* THE PROBLEM *
Where the data below begins, start duplicating lines exactly, and finish with the line containing "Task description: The"; add nothing else. Leave the pictures out.

= = = = = = =

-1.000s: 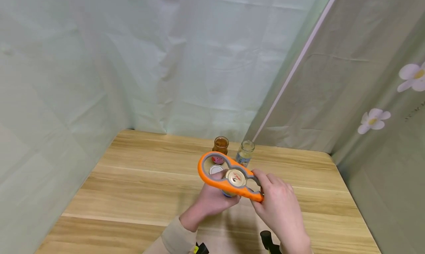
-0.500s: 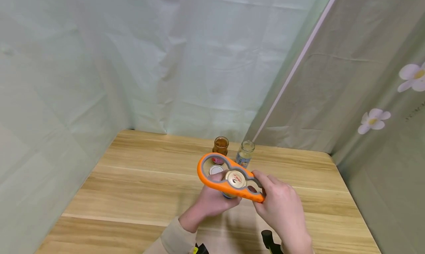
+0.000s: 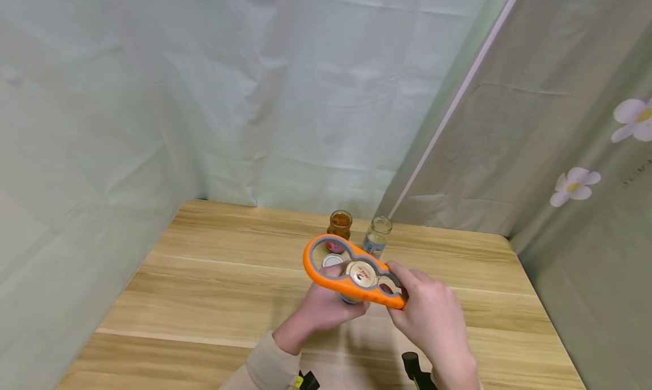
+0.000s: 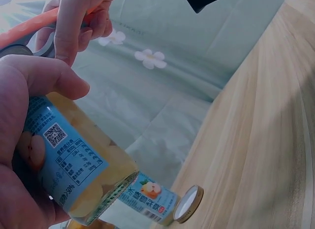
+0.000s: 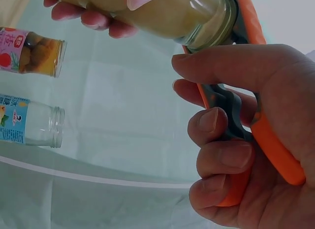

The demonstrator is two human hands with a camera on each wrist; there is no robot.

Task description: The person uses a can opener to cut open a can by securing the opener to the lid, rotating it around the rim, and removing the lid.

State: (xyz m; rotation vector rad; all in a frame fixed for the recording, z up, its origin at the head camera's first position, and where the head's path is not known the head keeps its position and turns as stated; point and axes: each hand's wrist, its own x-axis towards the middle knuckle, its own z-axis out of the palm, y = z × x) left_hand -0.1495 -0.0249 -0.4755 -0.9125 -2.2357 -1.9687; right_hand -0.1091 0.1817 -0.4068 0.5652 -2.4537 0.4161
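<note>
My left hand (image 3: pixel 328 309) grips a glass jar (image 4: pixel 78 155) with a blue label and pale fruit pieces inside, held tilted above the table. Fitted around the jar's gold lid (image 3: pixel 362 273) is an orange and grey jar opener (image 3: pixel 312 265), its middle opening on the lid. My right hand (image 3: pixel 433 313) grips the handle end of the opener, fingers curled round both orange arms in the right wrist view (image 5: pixel 236 155). The left fingers hide part of the jar's body.
Behind the hands stand a lidless jar (image 3: pixel 338 223) with a pink label and dark contents, and a lidless blue-labelled jar (image 3: pixel 376 244). A loose lid (image 3: pixel 333 260) lies in front of them on the wooden table (image 3: pixel 219 288). Curtains (image 3: pixel 305 95) enclose the back and sides.
Hardly anything differs. The right hand and the jar opener's handle end have shifted very slightly to the right; both hands keep their hold.
</note>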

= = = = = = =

* ANSWER SECTION *
-1.000s: 
-0.500s: 
+0.000s: 
+0.000s: 
+0.000s: 

The demonstrator is two human hands with a camera on each wrist; there is no robot.

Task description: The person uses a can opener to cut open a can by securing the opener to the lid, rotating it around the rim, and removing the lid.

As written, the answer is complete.